Lit Death in Tie-In Fiction

Discussion in 'Literature' started by instantdeath, Jan 27, 2013.

  1. instantdeath Force Ghost

    Member Since:
    Jul 22, 2010
    star 5
    This is one of the more controversial topics that I see occasionally pop up, and is naturally one to inspire somewhat heated arguments. After all, there aren't very many better ways to anger a rabid fanbase than to kill its favorite characters, even if that death is justified for the sake of the story. But that's why I made this thread: I'm curious if you feel that major characters dying is ever truly justified.

    It seems among both fans and authors of science fiction and fantasy (and many other genres), there seem to be two main points of view. The one that has been traditionally more popular, but has also come under some derision in recent times, is the philosophy that protagonists should live through their stories, that it's more fun to figure out how all the characters are going to get out of there alive than it is to wonder who will live and who will die. That certainly seems to be George Lucas' philosophy, as well as some notable Star Wars writers, like Zahn and Stackpole (though Stackpole likes his red shirts :p).

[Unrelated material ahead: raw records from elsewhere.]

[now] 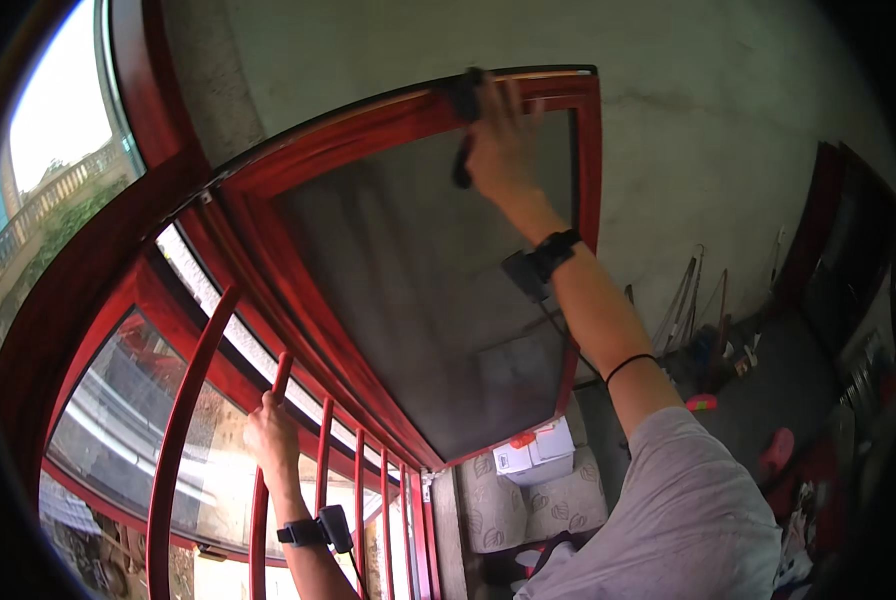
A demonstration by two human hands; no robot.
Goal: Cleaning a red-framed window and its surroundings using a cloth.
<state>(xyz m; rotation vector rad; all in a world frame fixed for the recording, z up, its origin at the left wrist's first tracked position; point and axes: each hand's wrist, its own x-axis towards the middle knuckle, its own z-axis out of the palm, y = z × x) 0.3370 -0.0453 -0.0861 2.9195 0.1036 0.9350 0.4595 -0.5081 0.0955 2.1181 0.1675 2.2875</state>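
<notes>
My left hand (274,435) is closed around a red window bar (259,517) at the lower left. My right hand (504,146) is raised to the upper rail of an open, red-framed screen panel (425,292). It holds a dark object (461,101) against the rail; motion blur hides what kind of object it is and how the fingers lie. Each wrist wears a black strap with a small box and a cable.
Red window bars (359,495) and a glass sash (129,397) stand at the left. Below the panel, a white box (536,454) rests on a patterned cushioned seat (560,510). Long-handled tools (688,300) lean against the wall at the right.
</notes>
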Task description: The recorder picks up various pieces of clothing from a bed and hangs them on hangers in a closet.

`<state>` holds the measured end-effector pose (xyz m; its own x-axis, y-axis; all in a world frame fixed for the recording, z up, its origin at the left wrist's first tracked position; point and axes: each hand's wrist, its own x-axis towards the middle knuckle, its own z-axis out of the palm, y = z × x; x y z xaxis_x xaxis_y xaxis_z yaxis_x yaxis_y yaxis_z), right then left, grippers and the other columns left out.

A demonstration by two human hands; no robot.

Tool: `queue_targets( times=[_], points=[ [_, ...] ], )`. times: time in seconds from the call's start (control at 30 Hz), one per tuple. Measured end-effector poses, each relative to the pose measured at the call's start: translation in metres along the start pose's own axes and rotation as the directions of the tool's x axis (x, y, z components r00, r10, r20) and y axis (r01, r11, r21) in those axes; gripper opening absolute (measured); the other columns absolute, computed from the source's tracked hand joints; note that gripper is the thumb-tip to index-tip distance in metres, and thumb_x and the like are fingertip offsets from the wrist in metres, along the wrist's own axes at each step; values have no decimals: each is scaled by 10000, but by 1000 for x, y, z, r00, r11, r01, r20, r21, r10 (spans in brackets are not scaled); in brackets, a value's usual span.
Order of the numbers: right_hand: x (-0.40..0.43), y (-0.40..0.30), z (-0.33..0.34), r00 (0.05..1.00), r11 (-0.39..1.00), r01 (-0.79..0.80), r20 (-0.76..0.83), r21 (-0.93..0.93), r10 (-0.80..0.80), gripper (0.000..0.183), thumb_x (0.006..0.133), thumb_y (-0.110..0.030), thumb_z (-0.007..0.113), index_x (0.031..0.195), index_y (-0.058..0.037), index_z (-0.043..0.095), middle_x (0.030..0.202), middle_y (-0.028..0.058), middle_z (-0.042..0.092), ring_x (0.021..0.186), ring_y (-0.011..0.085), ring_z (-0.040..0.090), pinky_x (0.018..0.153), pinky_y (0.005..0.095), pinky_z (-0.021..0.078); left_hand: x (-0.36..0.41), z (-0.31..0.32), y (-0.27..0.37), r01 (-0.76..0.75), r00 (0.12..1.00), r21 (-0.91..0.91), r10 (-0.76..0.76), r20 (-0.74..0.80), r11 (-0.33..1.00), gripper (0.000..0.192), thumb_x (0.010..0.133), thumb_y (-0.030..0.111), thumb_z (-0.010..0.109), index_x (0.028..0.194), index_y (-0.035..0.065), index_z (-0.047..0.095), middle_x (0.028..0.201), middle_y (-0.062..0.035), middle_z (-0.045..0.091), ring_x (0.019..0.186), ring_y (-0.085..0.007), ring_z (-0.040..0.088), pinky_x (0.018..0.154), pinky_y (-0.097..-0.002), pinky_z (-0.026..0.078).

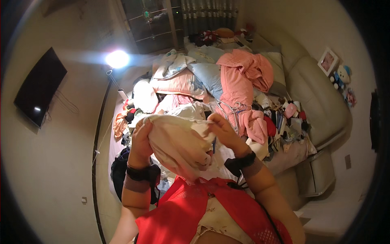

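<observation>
Between my hands hangs a thin cream-coloured cloth garment (179, 140), held up by its upper edge over the bed. My left hand (141, 138) grips its left corner, thumb on top. The fingers of my right hand (224, 129) pinch its right end. Black straps circle both wrists. Beyond the garment, white clothes (192, 110) lie heaped on the bed, with white wire hangers (234, 111) to their right. The hangers rest against a pink quilted blanket (236, 85). The garment hides part of the heap beneath it.
Pillows (207, 76) lie farther up the bed. A bright lamp (117, 59) stands at the left. Small clothes (285, 122) are piled on the right, beside the padded headboard (317, 97). A black garment (118, 167) hangs at the bed's near left edge. A television (41, 88) is on the left wall.
</observation>
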<state>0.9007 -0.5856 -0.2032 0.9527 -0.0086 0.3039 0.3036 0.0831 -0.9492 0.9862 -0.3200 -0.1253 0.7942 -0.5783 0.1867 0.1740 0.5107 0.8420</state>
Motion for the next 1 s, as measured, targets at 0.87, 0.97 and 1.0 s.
queue_targets(
  times=[0.87,0.97,1.0],
  points=[
    [22,-26,18,987,980,-101,-143,-170,77,42,890,-45,612,920,-20,600,755,-24,577,682,27,501,598,195,400,32,4,-40,3,1000,452,6,-20,892,250,930,128,383,973,20,605,836,-13,564,730,-91,519,683,-233,438],
    [12,10,-3,988,833,-120,-143,-539,50,105,825,-62,595,911,-5,616,760,39,619,694,85,552,638,253,454,29,14,-25,81,990,297,-42,-135,951,242,937,145,396,927,24,606,824,-9,561,713,-88,509,658,-239,437],
    [8,19,-11,984,812,-151,-165,-564,68,171,795,-122,582,902,5,628,762,90,635,711,133,585,675,300,482,27,20,-15,178,964,154,-141,-226,972,216,935,150,429,909,27,604,801,0,561,689,-88,506,641,-245,440]
  ],
)
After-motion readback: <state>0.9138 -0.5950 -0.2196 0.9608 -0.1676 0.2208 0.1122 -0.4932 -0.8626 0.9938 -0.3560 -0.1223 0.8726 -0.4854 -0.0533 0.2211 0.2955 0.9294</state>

    Of course, the other that gets increasingly more popular is that death, as it's a natural part of life, should be a natural part of stories, that it can lend emotional weight to a story, and that it can help maintain a reader/viewer's willing suspension of disbelief. For my part, I take a somewhat moderate stance. I like it when characters die, but I will never, ever understand the crowd who believe a stories success hinges on the ratio of characters who make it out alive versus the ones who died. Many Star Wars fans exhibit this, when complaining about books set between films, or before later books. "Well, I know everyone will make it out alive, therefore this story has no suspense and isn't worth reading". To which I say, you've got to be freaking kidding me. Shadows of Mindor, for instance, has a "everyone makes it out alive" stamp right from the beginning, but is every bit as suspenseful as Apocalypse, or whatever the farthest book on the timeline is.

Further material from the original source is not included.